Work to be completed: Wherever the word "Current" shows up in the data, report the line it sits in.

[Data to examine — start]

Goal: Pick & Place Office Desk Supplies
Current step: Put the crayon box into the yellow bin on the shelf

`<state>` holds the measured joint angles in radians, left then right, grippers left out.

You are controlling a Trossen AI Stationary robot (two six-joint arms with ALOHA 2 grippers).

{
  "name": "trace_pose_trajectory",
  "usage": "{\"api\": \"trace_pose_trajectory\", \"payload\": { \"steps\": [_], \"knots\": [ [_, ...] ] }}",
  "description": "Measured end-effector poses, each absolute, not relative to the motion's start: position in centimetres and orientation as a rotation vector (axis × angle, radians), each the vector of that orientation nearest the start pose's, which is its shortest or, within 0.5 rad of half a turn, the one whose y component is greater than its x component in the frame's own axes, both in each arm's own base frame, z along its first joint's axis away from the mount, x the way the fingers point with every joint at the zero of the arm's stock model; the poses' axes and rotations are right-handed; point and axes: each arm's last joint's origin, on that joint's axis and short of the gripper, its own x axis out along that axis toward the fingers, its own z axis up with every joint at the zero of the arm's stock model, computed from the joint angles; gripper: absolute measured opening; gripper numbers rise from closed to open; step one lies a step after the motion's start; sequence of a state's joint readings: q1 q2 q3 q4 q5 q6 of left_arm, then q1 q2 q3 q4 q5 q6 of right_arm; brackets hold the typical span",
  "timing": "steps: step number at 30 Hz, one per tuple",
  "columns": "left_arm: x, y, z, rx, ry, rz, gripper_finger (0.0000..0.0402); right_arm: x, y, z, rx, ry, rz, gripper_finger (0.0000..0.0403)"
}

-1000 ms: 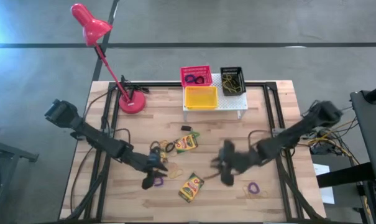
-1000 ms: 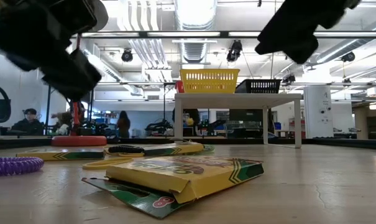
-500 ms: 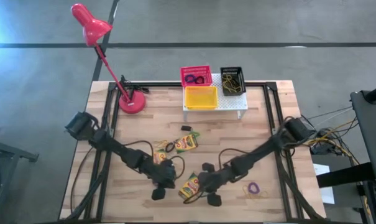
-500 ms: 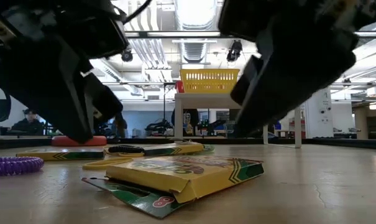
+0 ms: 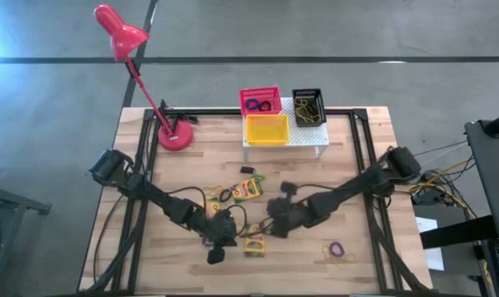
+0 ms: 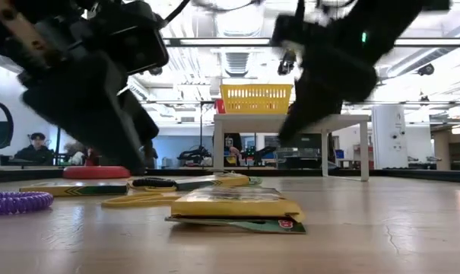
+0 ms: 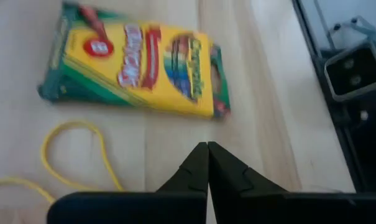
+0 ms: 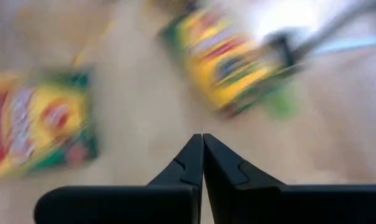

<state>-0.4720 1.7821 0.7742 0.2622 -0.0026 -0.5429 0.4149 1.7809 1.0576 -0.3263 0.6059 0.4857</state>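
I see my left claw (image 7: 207, 146) pinched closed and empty, just beside the flat yellow-and-green cardboard crayon box (image 7: 135, 68) lying on the wooden surface (image 7: 256, 93). My right claw (image 8: 202, 138) is closed too, gripping nothing.

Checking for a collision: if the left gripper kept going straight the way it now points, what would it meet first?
Most likely the crayon box lying flat on the table. The left gripper is shut and empty, with only bare wood before the box's edge. A yellow elastic loop lies off to one side. Depth is uncertain.
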Motion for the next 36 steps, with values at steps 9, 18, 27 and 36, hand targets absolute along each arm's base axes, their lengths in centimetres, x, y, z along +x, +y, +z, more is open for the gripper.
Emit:
{"api": "trace_pose_trajectory", "payload": {
  "steps": [9, 18, 27, 36],
  "knots": [
    [31.0, -13.6, 10.3, -0.403, 0.919, -0.334, 0.0001, 29.0, 14.3, 20.2, 0.014, 0.725, -0.320, 0.0008],
    [36.5, -12.6, 9.6, -0.393, 0.907, -0.440, 0.0001, 25.6, 18.0, 21.8, 0.028, 0.599, -0.313, 0.0008],
    [42.7, -9.6, 13.0, -0.324, 0.669, -0.433, 0.0000, 22.6, 20.5, 21.1, 0.135, 0.565, -0.356, 0.0008],
    [40.8, -9.5, 18.3, -0.272, 0.741, -0.384, 0.0000, 22.1, 21.5, 16.8, 0.305, 0.620, -0.412, 0.0016]
  ]
}}
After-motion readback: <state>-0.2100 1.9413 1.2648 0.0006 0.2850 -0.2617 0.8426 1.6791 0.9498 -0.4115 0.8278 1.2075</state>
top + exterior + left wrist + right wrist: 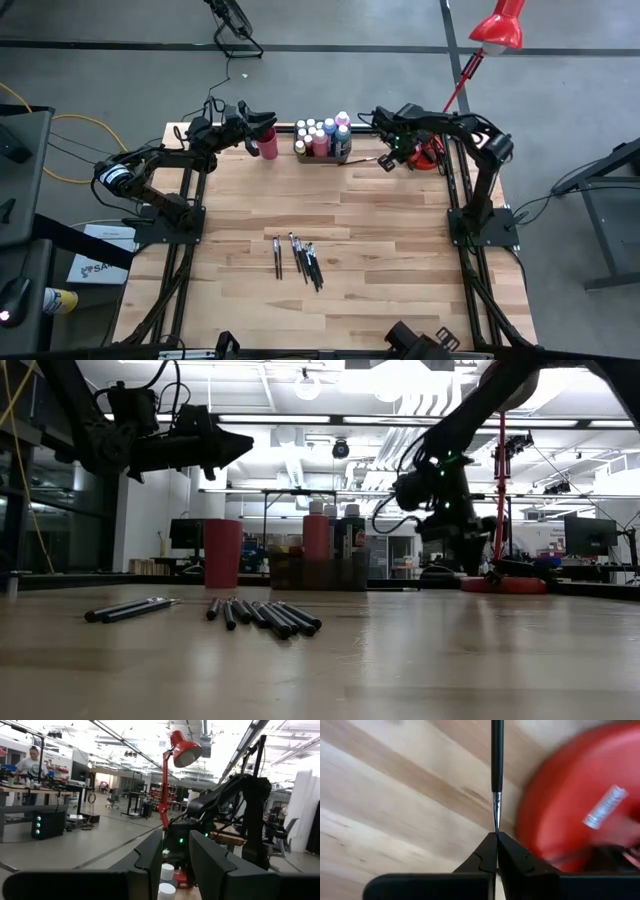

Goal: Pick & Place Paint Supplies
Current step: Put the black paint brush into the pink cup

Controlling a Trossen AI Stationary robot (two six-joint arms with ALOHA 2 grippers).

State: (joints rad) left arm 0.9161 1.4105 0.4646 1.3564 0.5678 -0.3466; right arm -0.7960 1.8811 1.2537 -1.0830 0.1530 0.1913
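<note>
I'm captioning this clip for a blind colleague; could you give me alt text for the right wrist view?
The right gripper is shut on the bristle end of a thin dark-handled paintbrush, whose handle points straight away from the camera over the pale wooden table. A blurred red lamp base sits just beside the brush.

Place: robotics lab in an open industrial hall.
Ceiling: exposed ducts and long strip lights (pixel 300 418).
Floor: bare grey concrete (pixel 560 90) with cables.
Furniture: workbenches (pixel 30 795), office chairs, monitors (pixel 590 537).
Bench: wooden table (pixel 400 260), two fixed arms, a red lamp (pixel 182 750).
People: one person (pixel 31 762) at a far bench.
</note>
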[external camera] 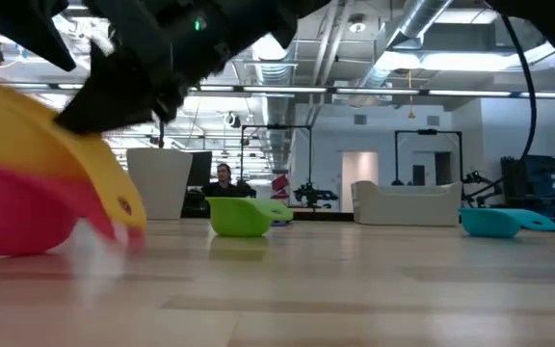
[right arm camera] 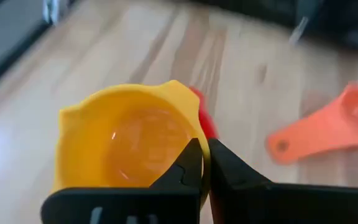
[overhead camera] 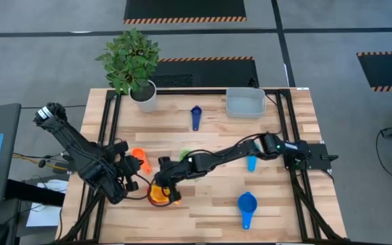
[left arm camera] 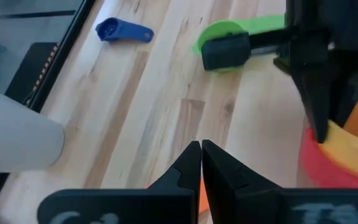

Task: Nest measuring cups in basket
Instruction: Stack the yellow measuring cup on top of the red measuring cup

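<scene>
My right gripper [overhead camera: 162, 185] [right arm camera: 204, 163] reaches across the table to its near-left part and is shut on the yellow cup [overhead camera: 156, 193] [right arm camera: 123, 143]. That cup sits tilted inside the red cup [external camera: 17, 217] [left arm camera: 319, 168], which rests on the table. My left gripper [overhead camera: 131, 170] [left arm camera: 201, 149] is shut beside the orange cup [overhead camera: 137, 159] [right arm camera: 328, 132], which lies on the wood. The green cup [overhead camera: 184, 157] [external camera: 242, 217] is partly hidden under my right arm. The dark blue cup [overhead camera: 196, 117], light blue cup [overhead camera: 252, 163] and blue cup [overhead camera: 247, 204] lie apart. The basket [overhead camera: 245, 102] stands at the far edge. My right gripper pinches the yellow cup's rim [right arm camera: 194, 140] from above, slanting down, with one finger over the bowl and the other outside it next to the red cup [right arm camera: 205, 121]. The yellow cup leans in the red cup. Of my left gripper I cannot tell whether it touches the orange cup.
A white plant pot [overhead camera: 145, 95] stands at the far left corner. Black frame rails [overhead camera: 107, 143] run along the table's left and right sides. Bare wood lies in the middle [overhead camera: 216, 126] and near my right arm [overhead camera: 203, 204].
</scene>
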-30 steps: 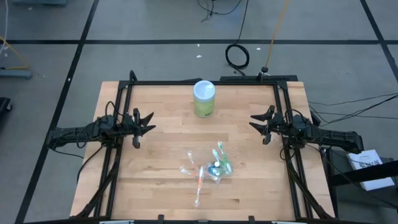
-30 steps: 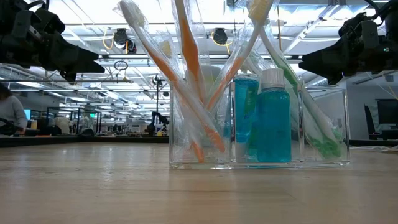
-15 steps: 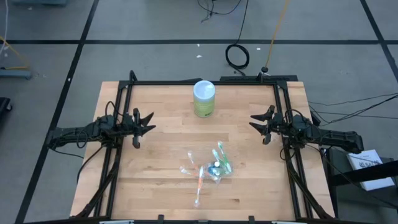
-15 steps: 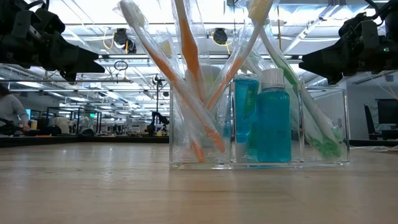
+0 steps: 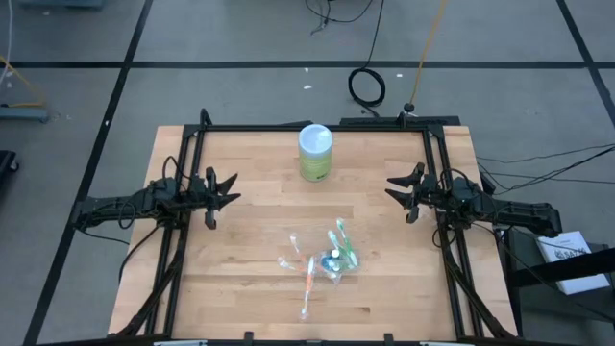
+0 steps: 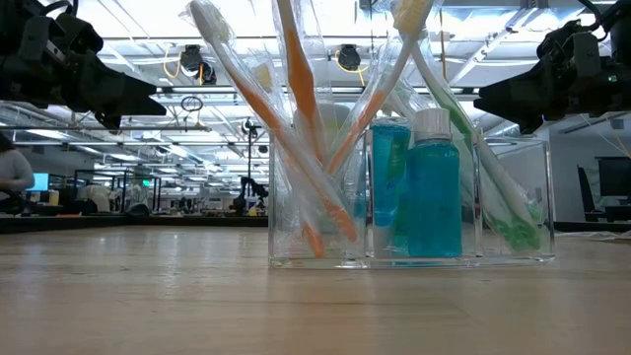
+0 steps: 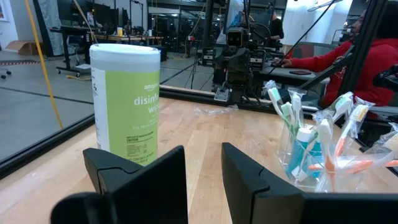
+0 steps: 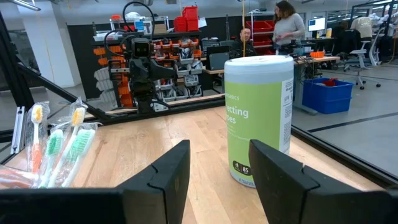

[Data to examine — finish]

Solution for this problem:
Current step: Put the crayon box into the yellow bin on the shelf
Current step: Put the black paint brush into the pink cup

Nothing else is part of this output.